FW: How would you layout the files?
Date: Tue, 9 Dec 2008 11:23:07 -0500
Snipped to transmit. It apparently bounced the first time.
From: Mark W. Farnham [mailto:mwf_at_rsiz.com]
Sent: Monday, December 08, 2008 7:38 PM
To: 'moabrivers_at_gmail.com'; 'oracle-l_at_freelists.org' Subject: RE: How would you layout the files?
What is the target of your backups?
What method do you use for backups?
What method would you use for recovery if you should need to recover?
What is your operational schedule?
Now I wouldn’t start to answer your question for a client of mine without knowing the answer to the above. However, I’ll take a stab at it:
- Your quoted sizes are large enough to duplex the rest of the
drives. The only question is whether you should stripe and duplex or duplex
two more independent pairs.
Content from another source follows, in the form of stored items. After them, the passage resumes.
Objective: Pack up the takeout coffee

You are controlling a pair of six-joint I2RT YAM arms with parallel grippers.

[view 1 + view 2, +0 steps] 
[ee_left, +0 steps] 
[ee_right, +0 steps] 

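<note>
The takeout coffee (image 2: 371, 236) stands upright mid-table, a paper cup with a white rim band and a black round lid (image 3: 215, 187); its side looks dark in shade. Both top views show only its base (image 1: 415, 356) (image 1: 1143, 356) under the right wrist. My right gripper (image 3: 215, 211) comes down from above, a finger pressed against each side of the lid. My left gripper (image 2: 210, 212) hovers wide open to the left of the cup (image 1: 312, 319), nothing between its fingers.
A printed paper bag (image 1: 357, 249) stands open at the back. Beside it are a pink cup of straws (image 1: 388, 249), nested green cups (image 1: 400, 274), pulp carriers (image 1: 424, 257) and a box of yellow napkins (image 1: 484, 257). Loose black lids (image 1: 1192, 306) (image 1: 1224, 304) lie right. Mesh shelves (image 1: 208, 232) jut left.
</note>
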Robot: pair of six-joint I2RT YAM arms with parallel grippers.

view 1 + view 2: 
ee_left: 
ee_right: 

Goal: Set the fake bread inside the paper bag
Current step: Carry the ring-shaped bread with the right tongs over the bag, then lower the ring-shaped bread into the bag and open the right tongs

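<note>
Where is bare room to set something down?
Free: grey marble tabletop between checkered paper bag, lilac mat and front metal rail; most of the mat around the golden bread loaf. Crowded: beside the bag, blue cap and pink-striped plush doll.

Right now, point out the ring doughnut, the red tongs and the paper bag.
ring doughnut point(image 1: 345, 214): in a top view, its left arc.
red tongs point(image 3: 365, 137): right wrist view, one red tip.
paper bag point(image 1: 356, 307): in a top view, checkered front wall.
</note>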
Since the accepted protocol is three
independently secure control files, I guess I’d go with two more independent
duplex pair. With two groups the multi-user parallel initiation
opportunities probably wash with opportunity to need to visit a separate
disk for a given read. So this is effectively gating your throughput at the
write rate of a duplex write to a single 15K drive and reads to a pair
(presuming your plexing software isn’t braindead and balances the read load
to both plexes. That’s in favor of having the three independent control files.
- I’d think seriously about placing the online redo logs on the OS
drive (which is already duplex). At your quoted peak redo rate, that
shouldn’t fight with OS i/o much at all. Or get them to plug in enough flash
(duplexed, please) to handle the online redo – not for performance of the
redo writes, but to separate them from interrupting user operations other than commits. So lgwr won’t be fighting with dbwr and all the users. Of course 100 potential readers against effectively 2 drives will fight with each other plenty if they manage to all hit return on fresh disjoint queries near the same time. And of course you said no trying to tell the owners to improve the hardware. Still, enough duplexed flash to get you through a very long time at a peak rate of 100Kps should be pretty cheap and it should marginally improve the consistency of response time.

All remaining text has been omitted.